Metabolic acidosis and the uremic toxins, indoxyl sulphate (IS) and p-cresyl sulphate (PCS), are associated with increased risks of kidney disease progression, muscle catabolism, cardiovascular disease, and mortality in patients with chronic kidney disease (CKD). The New Nordic Renal Diet (NNRD) is a plant focused meal pattern, with reduced phosphorus and protein content compared to an average Danish diet. Due to a higher amount of plant-based products, we hypothesized that NNRD would reduce renal excretion of acids and uremic toxins.
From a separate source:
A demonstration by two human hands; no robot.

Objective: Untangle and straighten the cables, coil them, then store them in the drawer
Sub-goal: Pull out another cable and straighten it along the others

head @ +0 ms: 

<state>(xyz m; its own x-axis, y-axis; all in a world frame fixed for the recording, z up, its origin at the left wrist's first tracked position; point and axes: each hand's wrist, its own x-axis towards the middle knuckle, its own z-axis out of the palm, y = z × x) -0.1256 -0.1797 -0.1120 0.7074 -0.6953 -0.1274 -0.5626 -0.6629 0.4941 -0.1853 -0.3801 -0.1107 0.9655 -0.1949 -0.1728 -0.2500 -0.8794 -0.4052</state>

Thus, we evaluated the effects of NNRD on metabolic acidosis and uremic toxins in patients with moderate CKD, stages 3-4.
Design and methods
This post hoc analysis is based on a randomized controlled crossover trial comparing 1-week of the NNRD to a control period of an average Danish diet with a 1-week period, in patients with CKD stages 3 and 4. Urine pH and urine excretion of bicarbonate, ammonium, titratable acids, IS and PCS alongside plasma total CO2 (tCO2) were measured at days 1, 4, and 7 in 18 patients.
After 7 days on NNRD 24-h urine net acid excretion (NAE) was decreased by 80% (p<0.001), 24-h urine excretion of ammonium and bicarbonate decreased by 34% (p<0.001) and increased by 678% (p<0.001), respectively, compared with the control period. Plasma tCO2 was increased by 8% (p=0.005). Moreover, 24-hour urine excretion of PCS and IS were reduced by 31% (p=0.018) and 29% (p<0.001), respectively.
One week of NNRD in patients suffering from moderate CKD effectively improved metabolic acidosis with a marked reduction in urine NAE that included a large increase in urine bicarbonate excretion. In addition, NNRD reduced urinary excretion of the uremic toxins PCS and IS. These results encourage further investigations of the long-term effects of NNRD on renal protection in patients with CKD.